Plants contribute 80% of humans food and 98% of oxygen that is breathed.
According to research, the health of humans and the health of the planet highly rely on plants. Plants are said to contribute 80 percent of the food humans eat and 98 percent of the oxygen that is taken in. Despite these benefits, they seem to be under threat. Every year, about 40 percent of food crops are lost to plant pests and diseases. These losses have worsened growing world hunger and threatened livelihoods of the rural residents. Plant diseases and invasive insects have cost the global economy about $220 million and $70 million, respectively.
However, protection of plants from pests and diseases is more cost-effective than tackling plant health emergencies. It has also been discovered that climate change and human activities are damaging ecosystems and negatively affecting biodiversity while making new means for pests to survive. International trade and travel, although have multiplied in volume in the last ten years, have likewise contributed to the circulation of pests and diseases. These crises requires everyone to play their role in protecting plant health for survival.
IDPH recognizes plant health as important to One Health approach.
Therefore, FAO Deputy Director General, Beth Bechdol, stated that International Day of Plant Health is recognized as an opportunity to emphasize the significant importance of plant health as a whole and as a part of the world’s One Health approach which covers the health of humans, animals and ecosystems. It is deemed very important that, as humans, everything humanly possible is done to ensure maximization of food resources that Earth, is able to provide.

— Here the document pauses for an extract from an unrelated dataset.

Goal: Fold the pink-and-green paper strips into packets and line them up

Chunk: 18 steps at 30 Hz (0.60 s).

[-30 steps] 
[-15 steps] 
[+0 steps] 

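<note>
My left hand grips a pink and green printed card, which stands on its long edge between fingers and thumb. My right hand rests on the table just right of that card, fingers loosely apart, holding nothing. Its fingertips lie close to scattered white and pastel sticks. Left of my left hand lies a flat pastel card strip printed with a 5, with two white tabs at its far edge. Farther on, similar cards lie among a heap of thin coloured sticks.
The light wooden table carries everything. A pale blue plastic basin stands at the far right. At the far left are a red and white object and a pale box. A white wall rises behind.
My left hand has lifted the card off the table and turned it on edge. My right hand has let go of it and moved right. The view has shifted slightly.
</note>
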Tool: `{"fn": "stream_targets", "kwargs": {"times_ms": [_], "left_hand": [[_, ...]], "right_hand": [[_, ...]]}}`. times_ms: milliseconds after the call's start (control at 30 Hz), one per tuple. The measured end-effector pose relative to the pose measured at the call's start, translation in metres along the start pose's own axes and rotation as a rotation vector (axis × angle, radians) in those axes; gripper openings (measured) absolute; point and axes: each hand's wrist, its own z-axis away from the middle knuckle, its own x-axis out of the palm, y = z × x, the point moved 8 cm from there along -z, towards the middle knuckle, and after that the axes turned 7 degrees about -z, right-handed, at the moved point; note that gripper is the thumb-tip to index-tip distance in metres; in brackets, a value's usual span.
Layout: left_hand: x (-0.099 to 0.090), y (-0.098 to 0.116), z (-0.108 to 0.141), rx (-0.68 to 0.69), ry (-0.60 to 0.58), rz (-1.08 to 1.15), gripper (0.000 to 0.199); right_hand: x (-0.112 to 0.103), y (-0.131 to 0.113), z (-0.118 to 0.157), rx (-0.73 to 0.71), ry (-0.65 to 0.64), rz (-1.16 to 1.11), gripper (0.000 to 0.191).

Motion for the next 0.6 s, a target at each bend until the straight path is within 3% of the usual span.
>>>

Commemoration of IDPH was slated for May 12 every year to fulfill five specific objectives. The first of these objectives is to increase awareness of the significance of helping plants stay healthy for achievement of the United Nations 2030 Agenda, especially Sustainable Development Goal (SDG) 2 — Zero Hunger. Another objective is to campaign to ensure minimization of the risk of circulating plant pests and diseases through trade and travel, by fostering compliance with standards of the international plant health.
Sustainable pest and pesticide management is necessary.
Additionally, the goals set to be achieved by the celebration of IDPH include strengthening of monitoring and early warning systems for protection of plants and plant health. Also, enablement of sustainable pest and pesticide management is key to ensuring continuous healthiness of plants, while keeping the environment protected. Additionally, promotion of investment in plant health innovations, capacity development, research and outreach is a significant objective that the international is keen on achieving; with humans playing their roles in achievement of these objectives.